Extremely slow startup of a Spring Cloud Stream Kafka application when using enable.idempotence true
Asked Answered
S

1

6

My Scs application has two Kafka producers with this configuration:

spring:
  cloud:
    function:
      definition: myProducer1;myProducer2
    stream:
      bindings:
        myproducer1-out-0:
          destination: topic1
          producer:
            useNativeEncoding: true
        myproducer2-out-0:
          destination: topic2
          producer:
            useNativeEncoding: true
      kafka:
        binder:
          brokers: ${kafka.brokers:localhost}
          min-partition-count: 3
          replication-factor: 3
          producerProperties:
            enable:
              idempotence: false
            retries: 10000
            acks: all
            key:
              serializer: io.confluent.kafka.serializers.KafkaAvroSerializer
              subject:
                name:
                  strategy: io.confluent.kafka.serializers.subject.RecordNameStrategy
            value:
              serializer: io.confluent.kafka.serializers.KafkaAvroSerializer
              subject:
                name:
                  strategy: io.confluent.kafka.serializers.subject.RecordNameStrategy
            schema:
              registry:
                url: ${schema-registry.url:http://localhost:8081}

It starts in about ~10 seconds:

 o.s.c.s.m.DirectWithAttributesChannel    : Channel 'my-app-1.myproducer2-out-0' has 1 subscriber(s).
 o.s.b.web.embedded.netty.NettyWebServer  : Netty started on port(s): 8084
 e.p.i.m.MyAppApplicationKt     : Started MyAppApplicationKt in 11.288 seconds (JVM running for 11.868)

I need my producers to be idempotent so I set enabled.idempotence: true.
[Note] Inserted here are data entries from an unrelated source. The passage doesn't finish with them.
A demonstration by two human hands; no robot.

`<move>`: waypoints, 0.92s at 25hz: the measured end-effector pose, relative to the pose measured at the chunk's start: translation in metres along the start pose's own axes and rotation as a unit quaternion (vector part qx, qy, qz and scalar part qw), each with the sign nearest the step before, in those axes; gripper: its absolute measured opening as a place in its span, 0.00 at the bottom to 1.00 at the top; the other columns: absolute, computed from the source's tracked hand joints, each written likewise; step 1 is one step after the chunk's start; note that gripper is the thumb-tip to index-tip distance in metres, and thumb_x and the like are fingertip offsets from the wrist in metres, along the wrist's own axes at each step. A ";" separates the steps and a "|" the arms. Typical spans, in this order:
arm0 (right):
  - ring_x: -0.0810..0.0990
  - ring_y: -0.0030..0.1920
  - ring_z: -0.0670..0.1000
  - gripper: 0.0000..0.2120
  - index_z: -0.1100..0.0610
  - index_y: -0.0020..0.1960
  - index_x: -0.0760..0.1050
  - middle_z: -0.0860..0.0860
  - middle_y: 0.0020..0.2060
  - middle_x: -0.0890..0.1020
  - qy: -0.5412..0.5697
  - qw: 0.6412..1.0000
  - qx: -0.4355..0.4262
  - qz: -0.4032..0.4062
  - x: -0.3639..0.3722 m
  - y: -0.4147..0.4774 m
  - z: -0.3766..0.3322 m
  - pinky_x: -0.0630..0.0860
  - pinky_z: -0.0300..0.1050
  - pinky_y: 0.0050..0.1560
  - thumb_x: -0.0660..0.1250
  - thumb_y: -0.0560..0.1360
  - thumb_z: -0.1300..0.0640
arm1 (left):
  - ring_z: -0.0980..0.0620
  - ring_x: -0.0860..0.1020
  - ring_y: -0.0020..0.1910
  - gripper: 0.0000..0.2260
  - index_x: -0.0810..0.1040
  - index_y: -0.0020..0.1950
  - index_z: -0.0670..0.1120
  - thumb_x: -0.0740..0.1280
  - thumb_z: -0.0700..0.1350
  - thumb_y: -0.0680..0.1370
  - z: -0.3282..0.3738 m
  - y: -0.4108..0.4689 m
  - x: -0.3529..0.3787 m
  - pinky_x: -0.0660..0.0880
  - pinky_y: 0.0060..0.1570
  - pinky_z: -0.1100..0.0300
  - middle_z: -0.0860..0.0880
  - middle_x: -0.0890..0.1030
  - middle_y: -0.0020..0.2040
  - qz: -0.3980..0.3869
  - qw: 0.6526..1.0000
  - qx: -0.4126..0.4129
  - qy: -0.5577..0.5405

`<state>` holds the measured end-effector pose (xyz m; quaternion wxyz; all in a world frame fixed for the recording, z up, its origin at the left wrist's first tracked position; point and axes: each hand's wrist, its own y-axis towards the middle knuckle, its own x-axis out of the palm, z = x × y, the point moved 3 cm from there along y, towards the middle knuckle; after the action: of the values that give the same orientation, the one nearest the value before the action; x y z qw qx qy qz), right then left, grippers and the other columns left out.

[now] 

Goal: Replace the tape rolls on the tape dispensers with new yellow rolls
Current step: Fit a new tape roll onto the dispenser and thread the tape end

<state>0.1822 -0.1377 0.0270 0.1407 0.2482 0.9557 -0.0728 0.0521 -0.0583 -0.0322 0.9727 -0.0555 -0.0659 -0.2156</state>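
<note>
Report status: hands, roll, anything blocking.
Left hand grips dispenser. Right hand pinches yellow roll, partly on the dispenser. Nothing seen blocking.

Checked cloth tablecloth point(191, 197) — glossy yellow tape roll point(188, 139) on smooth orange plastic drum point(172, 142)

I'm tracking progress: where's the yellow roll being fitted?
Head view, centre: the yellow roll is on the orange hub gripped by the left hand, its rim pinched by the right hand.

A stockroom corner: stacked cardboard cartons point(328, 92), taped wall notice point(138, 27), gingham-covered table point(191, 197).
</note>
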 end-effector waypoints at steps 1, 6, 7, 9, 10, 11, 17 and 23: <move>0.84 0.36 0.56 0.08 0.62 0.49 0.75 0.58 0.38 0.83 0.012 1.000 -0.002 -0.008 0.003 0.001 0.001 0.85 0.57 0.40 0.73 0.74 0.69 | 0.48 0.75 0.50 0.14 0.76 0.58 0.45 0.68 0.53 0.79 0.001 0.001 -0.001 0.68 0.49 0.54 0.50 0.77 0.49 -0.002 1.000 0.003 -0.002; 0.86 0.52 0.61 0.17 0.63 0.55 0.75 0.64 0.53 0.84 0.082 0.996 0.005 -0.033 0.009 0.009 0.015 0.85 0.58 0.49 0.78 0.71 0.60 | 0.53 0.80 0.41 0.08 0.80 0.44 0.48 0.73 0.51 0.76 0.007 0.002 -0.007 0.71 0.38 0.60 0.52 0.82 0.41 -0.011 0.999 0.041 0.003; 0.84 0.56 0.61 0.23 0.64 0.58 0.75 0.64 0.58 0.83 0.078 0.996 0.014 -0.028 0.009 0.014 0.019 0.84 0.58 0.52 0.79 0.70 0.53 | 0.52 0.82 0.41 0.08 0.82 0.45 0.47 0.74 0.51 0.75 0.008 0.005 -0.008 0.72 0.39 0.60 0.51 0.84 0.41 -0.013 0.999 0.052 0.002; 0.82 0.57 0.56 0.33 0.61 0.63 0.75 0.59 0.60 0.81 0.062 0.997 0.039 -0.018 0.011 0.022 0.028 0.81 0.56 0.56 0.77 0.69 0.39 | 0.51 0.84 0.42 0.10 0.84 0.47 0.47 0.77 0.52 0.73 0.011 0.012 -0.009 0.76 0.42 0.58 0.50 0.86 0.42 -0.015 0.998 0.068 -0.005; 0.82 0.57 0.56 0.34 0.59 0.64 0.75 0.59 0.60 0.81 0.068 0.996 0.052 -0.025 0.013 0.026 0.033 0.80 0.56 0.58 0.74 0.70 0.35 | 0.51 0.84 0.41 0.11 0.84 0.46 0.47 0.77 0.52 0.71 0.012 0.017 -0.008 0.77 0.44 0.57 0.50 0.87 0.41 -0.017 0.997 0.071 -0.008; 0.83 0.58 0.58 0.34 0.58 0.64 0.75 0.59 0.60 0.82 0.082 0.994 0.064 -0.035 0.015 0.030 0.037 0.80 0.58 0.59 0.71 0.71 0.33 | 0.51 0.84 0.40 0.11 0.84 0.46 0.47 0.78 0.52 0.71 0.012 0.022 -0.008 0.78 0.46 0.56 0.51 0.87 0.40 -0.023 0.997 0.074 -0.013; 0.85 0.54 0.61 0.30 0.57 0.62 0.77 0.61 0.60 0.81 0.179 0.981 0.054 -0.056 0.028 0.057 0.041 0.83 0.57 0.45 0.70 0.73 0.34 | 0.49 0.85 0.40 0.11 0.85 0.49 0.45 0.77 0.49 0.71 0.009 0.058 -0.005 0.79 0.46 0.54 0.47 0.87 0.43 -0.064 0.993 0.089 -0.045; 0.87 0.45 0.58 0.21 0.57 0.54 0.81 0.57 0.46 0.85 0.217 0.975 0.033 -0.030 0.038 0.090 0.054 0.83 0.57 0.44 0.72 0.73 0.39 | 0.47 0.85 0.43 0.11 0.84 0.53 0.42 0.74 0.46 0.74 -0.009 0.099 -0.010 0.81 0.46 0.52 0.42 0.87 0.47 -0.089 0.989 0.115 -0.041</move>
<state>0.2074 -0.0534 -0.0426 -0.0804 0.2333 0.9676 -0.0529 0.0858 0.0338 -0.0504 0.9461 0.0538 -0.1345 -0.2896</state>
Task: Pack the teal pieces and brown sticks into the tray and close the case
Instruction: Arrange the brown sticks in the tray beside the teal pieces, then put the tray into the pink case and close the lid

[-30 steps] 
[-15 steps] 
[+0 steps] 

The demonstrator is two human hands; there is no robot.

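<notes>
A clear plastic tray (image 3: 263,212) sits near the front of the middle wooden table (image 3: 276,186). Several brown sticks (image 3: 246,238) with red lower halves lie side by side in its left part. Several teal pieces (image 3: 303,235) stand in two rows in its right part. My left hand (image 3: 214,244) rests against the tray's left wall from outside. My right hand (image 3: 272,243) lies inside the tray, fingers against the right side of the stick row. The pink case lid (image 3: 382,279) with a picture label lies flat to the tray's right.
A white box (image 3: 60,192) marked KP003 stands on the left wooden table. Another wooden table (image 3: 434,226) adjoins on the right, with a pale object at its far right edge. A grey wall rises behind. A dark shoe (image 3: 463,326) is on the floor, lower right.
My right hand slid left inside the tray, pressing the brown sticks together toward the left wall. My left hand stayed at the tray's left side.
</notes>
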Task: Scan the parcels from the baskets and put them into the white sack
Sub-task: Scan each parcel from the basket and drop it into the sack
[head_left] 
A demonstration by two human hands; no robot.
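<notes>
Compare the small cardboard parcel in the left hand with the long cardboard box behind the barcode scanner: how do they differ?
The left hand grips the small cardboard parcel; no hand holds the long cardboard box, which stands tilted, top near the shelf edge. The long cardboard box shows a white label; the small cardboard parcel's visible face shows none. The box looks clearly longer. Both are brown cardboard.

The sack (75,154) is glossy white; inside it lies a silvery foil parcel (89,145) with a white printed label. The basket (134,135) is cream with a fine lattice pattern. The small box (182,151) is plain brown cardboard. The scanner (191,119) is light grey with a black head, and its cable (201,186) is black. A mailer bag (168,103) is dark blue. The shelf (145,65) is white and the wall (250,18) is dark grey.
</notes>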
With this change the startup time is 7x slower (sometimes even more than 10x):

 o.s.c.s.m.DirectWithAttributesChannel    : Channel 'my-app-1.myproducer2-out-0' has 1 subscriber(s).
 o.s.b.web.embedded.netty.NettyWebServer  : Netty started on port(s): 8084
 e.p.i.m.MyAppApplicationKt     : Started MyAppApplicationKt in 71.489 seconds (JVM running for 72.127)

How can I speed up the startup?

UPDATE:

I've found a problem during the startup (Proceeding to force close the producer since pending requests could not be completed within timeout 30000 ms.), sometimes it happens in one of the producers, others in both and others in none of them. When it doesn't show up, the startup is as fast as it used to be.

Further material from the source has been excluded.